What was even more fun during these phone calls, was the level of incredulousness from the aforementioned salesmen when I used to tell him I was not interested. It never ceased to amaze me. I got so bored with it, I would play games with them on the phone, but I digress.

The first step for these guys would have been to go back to the drawing board, and build a structured sales and marketing sequence, with each step being built on the one before it. People make the mistake that the sale is an ‘event’ or an ‘act’, not a process.

Our rugby league loving salesman made the assumption is that I would respond to a single sales step. Instead of promoting to generate leads, he expected to generate an instant response:

Of course, many business do exactly the same thing, whereas they should really engage in a process to find out those who are feeling pain – both now, and in the future. And to help them to recognise it!

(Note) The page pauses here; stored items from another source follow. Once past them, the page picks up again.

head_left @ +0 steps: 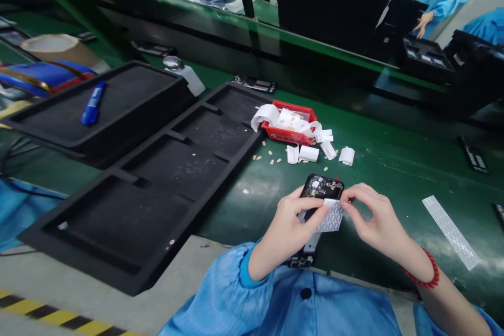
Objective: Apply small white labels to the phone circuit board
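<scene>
Hands: left [289, 231] grips one phone [321, 189] | right [372, 218] pinches one sticker sheet [333, 218]

Light falls from overhead and is moderate: the glossy dark green bench surface [394, 168] carries pale sheen toward three o'clock, while the matte black foam compartment tray [157, 178] swallows light and the twelve o'clock background sinks into near-black. Shadows are soft and short beneath the small red plastic bin [291, 123]. Straight edges bow toward the frame's rim, and the nine and one o'clock margins are softer, slightly smeared.
</scene>
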### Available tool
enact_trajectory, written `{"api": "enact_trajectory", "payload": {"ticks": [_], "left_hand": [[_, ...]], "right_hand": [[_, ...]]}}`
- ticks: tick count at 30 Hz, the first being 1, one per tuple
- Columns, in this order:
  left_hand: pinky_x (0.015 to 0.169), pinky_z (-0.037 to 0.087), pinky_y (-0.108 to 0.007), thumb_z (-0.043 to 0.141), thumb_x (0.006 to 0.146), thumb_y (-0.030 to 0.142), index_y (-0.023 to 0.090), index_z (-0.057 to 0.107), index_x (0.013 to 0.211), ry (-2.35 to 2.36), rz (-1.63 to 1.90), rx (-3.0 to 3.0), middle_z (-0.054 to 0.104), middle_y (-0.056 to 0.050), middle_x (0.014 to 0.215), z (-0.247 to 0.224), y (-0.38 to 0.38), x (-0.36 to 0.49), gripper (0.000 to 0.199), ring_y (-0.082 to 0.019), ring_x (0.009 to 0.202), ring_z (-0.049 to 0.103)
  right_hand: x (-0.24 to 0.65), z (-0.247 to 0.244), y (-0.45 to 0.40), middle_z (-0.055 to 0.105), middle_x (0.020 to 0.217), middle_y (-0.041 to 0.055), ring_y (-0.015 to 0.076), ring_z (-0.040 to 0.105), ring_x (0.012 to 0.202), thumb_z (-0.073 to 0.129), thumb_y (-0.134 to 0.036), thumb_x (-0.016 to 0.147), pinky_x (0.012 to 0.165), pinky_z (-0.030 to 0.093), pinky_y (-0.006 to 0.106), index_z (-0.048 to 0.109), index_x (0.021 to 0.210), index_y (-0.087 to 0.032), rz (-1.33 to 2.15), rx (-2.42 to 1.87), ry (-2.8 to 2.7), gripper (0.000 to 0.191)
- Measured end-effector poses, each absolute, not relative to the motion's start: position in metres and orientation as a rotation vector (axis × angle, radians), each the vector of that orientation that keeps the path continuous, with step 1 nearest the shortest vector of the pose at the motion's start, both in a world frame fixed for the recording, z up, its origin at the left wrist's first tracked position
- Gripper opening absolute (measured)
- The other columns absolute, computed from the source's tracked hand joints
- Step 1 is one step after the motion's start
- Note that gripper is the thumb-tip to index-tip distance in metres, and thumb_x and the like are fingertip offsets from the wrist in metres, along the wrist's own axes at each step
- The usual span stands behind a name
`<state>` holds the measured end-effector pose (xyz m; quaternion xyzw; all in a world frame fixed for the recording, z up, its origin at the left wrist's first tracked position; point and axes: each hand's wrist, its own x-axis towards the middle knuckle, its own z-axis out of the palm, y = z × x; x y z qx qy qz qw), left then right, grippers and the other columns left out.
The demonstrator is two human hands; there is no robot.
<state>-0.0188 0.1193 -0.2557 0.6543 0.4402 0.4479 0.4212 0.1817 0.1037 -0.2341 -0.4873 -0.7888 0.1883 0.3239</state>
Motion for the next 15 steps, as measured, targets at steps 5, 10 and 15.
{"api": "enact_trajectory", "payload": {"ticks": [5, 10, 15], "left_hand": [[0.067, 0.059, -0.027, 0.066, 0.090, 0.023, 0.021, 0.083, 0.080, 1.087, 1.160, 1.708, 0.077, -0.008, 0.088, -0.254, 0.120, -0.010, 0.020, -0.019, 0.074, 0.074], [0.064, 0.062, -0.025, 0.068, 0.087, 0.036, 0.024, 0.083, 0.073, 1.103, 1.201, 1.734, 0.079, -0.006, 0.083, -0.261, 0.124, -0.008, 0.024, -0.021, 0.072, 0.076], [0.072, 0.065, -0.032, 0.074, 0.076, 0.065, 0.025, 0.082, 0.069, 1.138, 1.083, 1.702, 0.078, -0.006, 0.080, -0.281, 0.139, -0.011, 0.041, -0.027, 0.075, 0.077]], "right_hand": [[0.183, -0.234, 0.110, 0.069, 0.103, 0.0069, 0.0188, 0.066, 0.096, 0.063, -0.017, 0.096, 0.084, 0.054, 0.034, 0.065, 0.099, -0.020, 0.363, -1.200, -2.096, 0.005], [0.181, -0.236, 0.115, 0.073, 0.087, 0.0048, 0.0161, 0.068, 0.080, 0.054, -0.015, 0.101, 0.076, 0.054, 0.034, 0.065, 0.093, -0.019, 0.157, -1.039, -2.119, 0.014], [0.183, -0.249, 0.120, 0.077, 0.087, 0.0053, 0.0145, 0.071, 0.075, 0.048, -0.017, 0.103, 0.077, 0.058, 0.032, 0.064, 0.089, -0.019, -0.087, -1.023, -2.113, 0.021]]}}
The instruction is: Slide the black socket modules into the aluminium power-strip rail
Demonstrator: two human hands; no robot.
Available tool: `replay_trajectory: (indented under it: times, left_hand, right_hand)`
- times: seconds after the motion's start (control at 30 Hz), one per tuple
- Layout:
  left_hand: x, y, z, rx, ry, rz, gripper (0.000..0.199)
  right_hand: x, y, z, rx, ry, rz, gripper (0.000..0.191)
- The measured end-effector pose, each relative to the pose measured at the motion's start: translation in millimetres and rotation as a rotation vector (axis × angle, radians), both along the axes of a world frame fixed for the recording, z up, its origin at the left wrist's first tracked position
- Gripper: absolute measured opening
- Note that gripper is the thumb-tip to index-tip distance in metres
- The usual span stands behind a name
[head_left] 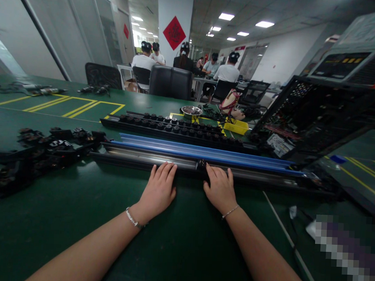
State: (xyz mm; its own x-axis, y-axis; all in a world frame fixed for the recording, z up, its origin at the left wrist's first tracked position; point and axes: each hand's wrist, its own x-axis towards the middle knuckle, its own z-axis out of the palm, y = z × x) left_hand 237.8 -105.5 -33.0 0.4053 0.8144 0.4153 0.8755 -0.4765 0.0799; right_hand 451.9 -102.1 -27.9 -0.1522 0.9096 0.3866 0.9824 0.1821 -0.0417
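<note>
A long black metal channel [137, 157] with a shiny inside lies across the table before me. My left hand [160, 187] rests on its near edge, fingers stretched out over the rim. Inside the channel, near its middle, sits a small black socket-like module [201, 164]. My right hand [219, 185] is beside it, the index fingertip touching or nearly touching its right side. The other right fingers lie apart over the channel's edge. A blue strip [205, 151] runs alongside, just behind the channel.
Behind lie black strips with round sockets [175, 129], a metal bowl [191, 111] and a yellow tray [236, 126]. Loose black parts [40, 159] are heaped at left. An opened computer case [319, 109] stands at right. Several people sit at tables farther back.
</note>
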Motion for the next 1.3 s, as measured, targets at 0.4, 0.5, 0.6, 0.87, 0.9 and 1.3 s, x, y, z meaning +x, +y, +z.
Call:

I imagine it as a marketing funnel. Visualising it shows the step changes to get to a deal. Naturally, at any step of the funnel prospects drop out of it, and from the large number of initially interested persons on the top end, only a fraction of the initially interested people remain and actually buy or do the deal.

Marketing Funnel
Model of the marketing funnel

But that’s ok. The funnel is about building the ideal result to get the ideal prospects raise their hands, and step onto a sequence that is specially constructed for them to move along from suspect to closure.

Sure beats trying sell rugby league game hoardings to a joker like me!